◆ EXERCISE DETAILS ◆
Please give the count of lines in the listing underneath that hold "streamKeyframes", leaving out everything else.

** Opening GIVEN INFORMATION block **

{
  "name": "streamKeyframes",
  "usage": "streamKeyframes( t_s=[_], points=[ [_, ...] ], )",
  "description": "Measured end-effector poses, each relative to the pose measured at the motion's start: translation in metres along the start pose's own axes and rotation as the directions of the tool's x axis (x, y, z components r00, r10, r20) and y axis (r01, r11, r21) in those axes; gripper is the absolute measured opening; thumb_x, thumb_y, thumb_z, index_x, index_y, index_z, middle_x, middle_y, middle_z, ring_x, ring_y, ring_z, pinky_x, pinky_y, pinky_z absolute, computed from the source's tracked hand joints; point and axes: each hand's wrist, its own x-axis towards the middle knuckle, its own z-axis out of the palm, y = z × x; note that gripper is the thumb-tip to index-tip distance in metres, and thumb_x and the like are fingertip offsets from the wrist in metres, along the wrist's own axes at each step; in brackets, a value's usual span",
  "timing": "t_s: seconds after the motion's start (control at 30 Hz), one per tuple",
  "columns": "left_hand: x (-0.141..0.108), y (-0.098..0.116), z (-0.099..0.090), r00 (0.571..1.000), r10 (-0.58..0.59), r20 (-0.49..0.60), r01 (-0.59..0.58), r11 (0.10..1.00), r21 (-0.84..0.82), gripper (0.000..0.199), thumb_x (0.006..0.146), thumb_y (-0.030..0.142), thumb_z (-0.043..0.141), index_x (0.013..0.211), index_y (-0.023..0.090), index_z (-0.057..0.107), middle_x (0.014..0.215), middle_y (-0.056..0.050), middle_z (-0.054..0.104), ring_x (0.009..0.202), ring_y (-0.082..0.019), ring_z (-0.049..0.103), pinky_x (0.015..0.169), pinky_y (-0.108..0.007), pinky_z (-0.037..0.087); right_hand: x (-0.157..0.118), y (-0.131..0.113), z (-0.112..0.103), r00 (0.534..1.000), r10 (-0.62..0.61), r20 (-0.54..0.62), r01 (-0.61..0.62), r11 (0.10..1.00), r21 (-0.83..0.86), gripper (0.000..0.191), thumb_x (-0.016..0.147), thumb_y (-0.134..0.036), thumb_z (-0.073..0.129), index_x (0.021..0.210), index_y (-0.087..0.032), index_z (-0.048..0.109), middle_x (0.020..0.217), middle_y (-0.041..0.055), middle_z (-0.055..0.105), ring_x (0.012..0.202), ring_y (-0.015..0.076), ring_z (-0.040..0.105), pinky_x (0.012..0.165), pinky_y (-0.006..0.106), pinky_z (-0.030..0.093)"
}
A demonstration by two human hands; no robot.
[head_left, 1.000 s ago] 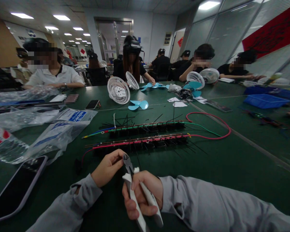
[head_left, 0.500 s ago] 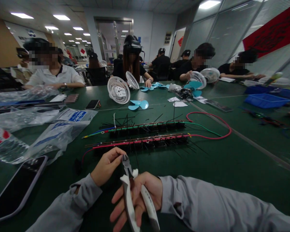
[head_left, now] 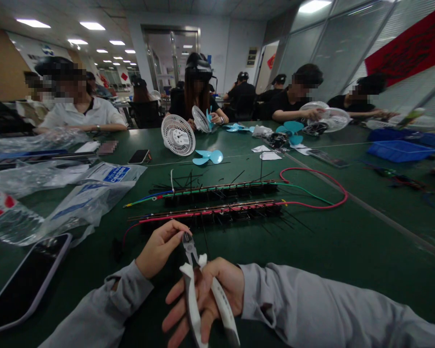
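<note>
Diagonal cutters (head_left: 190, 249) with white handles lie in my right hand (head_left: 212, 290), palm up. One handle crosses my palm, the other rests against the thumb side, and the outer fingers are loosely spread. The handles stand apart. My left hand (head_left: 163, 249) is closed in a pinch right at the cutter jaws; whatever its fingertips hold is too small to make out. Just beyond both hands lie two long wired strips: a near strip (head_left: 217, 210) with a red wire, and a far strip (head_left: 221, 188) with a green wire. Thin black cable ties stick out from both.
A large phone (head_left: 25, 285) lies at the left, near plastic bags (head_left: 105, 183) and a bottle (head_left: 12, 222). Farther back are a white fan guard (head_left: 178, 136), blue fan blades (head_left: 208, 157) and a blue tray (head_left: 400, 151). Several people sit around the table.
My right fingers have spread slightly, and the cutters have barely shifted. Across the table, one person has lifted a blue blade to a fan, and another has moved a fan guard to the right.
</note>
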Motion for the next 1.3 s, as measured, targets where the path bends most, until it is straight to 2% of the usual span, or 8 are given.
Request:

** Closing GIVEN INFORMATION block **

◆ FINISHED TASK ◆
2